Task statement — Further down are entries; set down exactly and only the lines from the one with "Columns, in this" up to and including the one with "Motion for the", dropping each picture.

####################

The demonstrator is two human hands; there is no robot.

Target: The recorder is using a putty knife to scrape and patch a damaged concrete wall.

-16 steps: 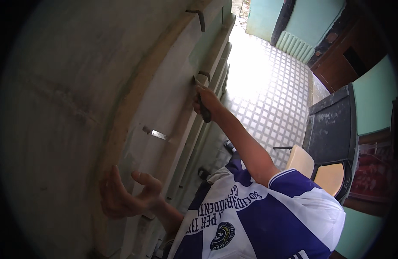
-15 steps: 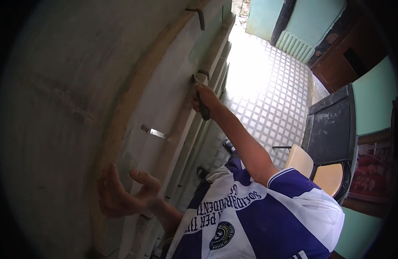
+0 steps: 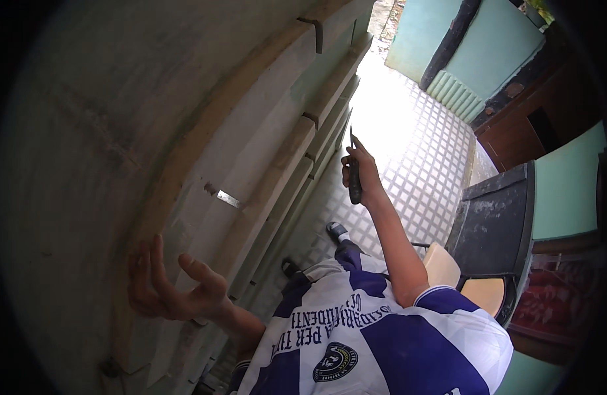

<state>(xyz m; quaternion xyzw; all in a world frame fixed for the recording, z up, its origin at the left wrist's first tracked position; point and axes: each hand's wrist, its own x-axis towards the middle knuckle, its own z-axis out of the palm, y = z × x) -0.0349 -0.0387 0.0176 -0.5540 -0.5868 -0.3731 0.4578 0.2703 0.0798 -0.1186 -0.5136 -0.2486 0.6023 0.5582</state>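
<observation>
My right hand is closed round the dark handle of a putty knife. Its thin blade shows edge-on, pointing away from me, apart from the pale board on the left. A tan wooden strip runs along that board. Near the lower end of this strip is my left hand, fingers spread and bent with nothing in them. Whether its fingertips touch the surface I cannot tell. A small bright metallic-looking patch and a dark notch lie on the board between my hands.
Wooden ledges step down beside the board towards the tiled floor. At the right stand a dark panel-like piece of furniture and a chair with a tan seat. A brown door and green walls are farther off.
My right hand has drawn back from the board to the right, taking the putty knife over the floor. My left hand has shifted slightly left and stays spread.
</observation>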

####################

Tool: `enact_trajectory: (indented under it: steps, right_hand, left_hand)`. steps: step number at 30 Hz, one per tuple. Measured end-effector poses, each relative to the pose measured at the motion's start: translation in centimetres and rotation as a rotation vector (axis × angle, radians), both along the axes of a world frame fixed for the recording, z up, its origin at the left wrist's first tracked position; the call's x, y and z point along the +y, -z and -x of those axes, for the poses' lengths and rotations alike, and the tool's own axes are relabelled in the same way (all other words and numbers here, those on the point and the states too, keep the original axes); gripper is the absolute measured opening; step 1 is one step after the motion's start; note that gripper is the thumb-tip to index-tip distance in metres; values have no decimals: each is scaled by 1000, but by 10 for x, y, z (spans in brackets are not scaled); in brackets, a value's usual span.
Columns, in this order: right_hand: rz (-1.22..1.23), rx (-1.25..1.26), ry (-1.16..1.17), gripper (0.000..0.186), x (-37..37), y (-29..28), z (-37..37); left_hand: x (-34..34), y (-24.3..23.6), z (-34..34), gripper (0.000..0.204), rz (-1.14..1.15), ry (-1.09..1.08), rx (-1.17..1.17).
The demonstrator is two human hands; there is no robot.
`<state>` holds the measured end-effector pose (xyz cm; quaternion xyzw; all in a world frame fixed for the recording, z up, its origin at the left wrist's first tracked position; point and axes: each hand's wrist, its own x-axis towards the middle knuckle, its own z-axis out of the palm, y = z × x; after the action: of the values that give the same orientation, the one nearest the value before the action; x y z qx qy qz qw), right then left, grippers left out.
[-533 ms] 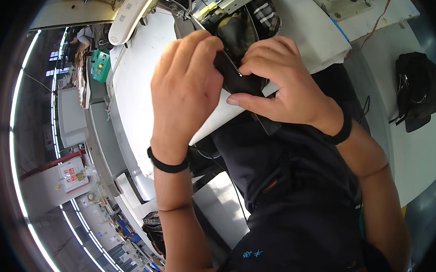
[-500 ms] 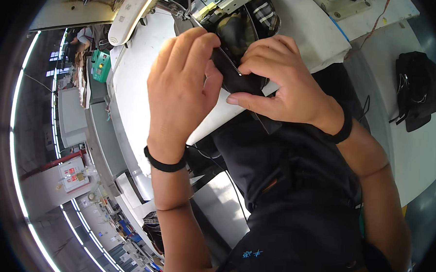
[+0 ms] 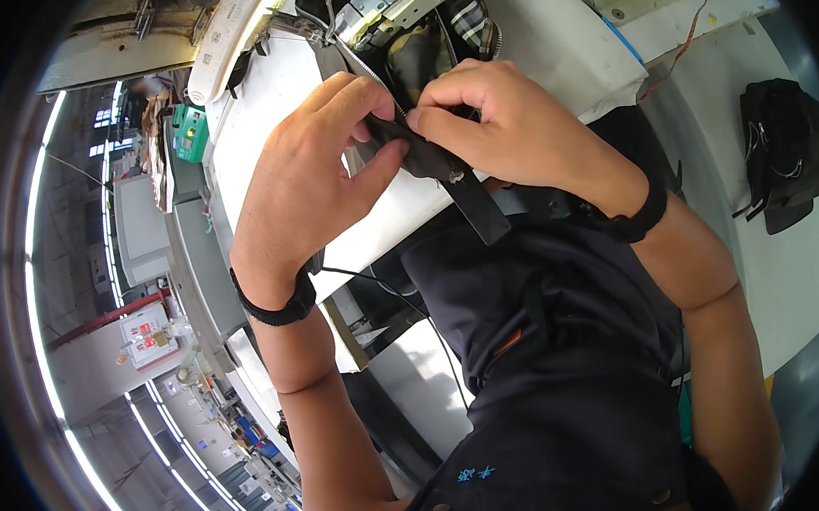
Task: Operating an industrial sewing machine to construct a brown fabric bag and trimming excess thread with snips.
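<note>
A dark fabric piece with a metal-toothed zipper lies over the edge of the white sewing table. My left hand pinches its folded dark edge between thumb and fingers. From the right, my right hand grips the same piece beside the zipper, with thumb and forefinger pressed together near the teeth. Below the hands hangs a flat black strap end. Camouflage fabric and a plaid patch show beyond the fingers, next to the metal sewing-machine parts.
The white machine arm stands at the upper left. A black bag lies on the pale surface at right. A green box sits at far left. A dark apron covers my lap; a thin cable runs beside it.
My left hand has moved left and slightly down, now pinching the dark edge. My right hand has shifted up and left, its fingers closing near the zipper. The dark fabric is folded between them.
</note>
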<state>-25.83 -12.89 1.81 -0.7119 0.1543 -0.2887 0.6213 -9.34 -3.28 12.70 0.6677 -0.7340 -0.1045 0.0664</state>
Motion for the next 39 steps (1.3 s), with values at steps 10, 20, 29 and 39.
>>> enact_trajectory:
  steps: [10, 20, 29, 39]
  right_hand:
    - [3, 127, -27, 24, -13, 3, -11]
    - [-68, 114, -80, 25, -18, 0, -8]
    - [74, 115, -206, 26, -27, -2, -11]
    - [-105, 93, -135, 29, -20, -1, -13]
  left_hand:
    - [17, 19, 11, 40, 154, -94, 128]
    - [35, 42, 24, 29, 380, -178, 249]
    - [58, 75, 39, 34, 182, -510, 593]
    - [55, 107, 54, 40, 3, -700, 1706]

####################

Response to the exercise —
Columns, in this order: right_hand: rz (-1.22..1.23), rx (-1.25..1.26), ry (-1.16..1.17), gripper (0.000..0.186), x (-37..37), y (-29..28), z (-37..37); left_hand: x (-34..34), y (-24.3..23.6), z (-34..34), gripper (0.000..0.204), rz (-1.14..1.15), ry (-1.09..1.08), rx (-1.17..1.17).
The demonstrator is two human hands; there is no robot.
`<state>` holds the measured end-effector pose (xyz cm; quaternion xyzw; all in a world frame fixed for the recording, z up, its origin at the left wrist's first tracked position; point and axes: each hand's wrist, its own x-axis towards the middle knuckle, its own z-axis out of the palm, y = z × x; after the action: of the values that give the same orientation, the one nearest the value before the action; x y z qx qy qz qw), right then left, grippers left out.
[-533 ms] 
[-500 ms] 
[+0 ms] 
Task: Operating an industrial sewing machine to construct a brown fabric bag and trimming excess thread with snips.
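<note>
A dark fabric piece with a metal-toothed zipper lies over the edge of the white sewing table. My left hand pinches its folded dark edge between thumb and fingers. From the right, my right hand grips the same piece beside the zipper, with thumb and forefinger pressed together near the teeth. Below the hands hangs a flat black strap end. Camouflage fabric and a plaid patch show beyond the fingers, next to the metal sewing-machine parts.
The white machine arm stands at the upper left. A black bag lies on the pale surface at right. A green box sits at far left. A dark apron covers my lap; a thin cable runs beside it.
My left hand has moved left and slightly down, now pinching the dark edge. My right hand has shifted up and left, its fingers closing near the zipper. The dark fabric is folded between them.
</note>
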<state>-25.83 -12.89 1.81 -0.7119 0.1543 -0.2887 0.6213 -9.34 -3.28 12.70 0.6677 -0.7340 -0.1045 0.0664</state>
Motion for the next 39 steps (1.3 s), with values at steps 10, 20, 29 and 39.

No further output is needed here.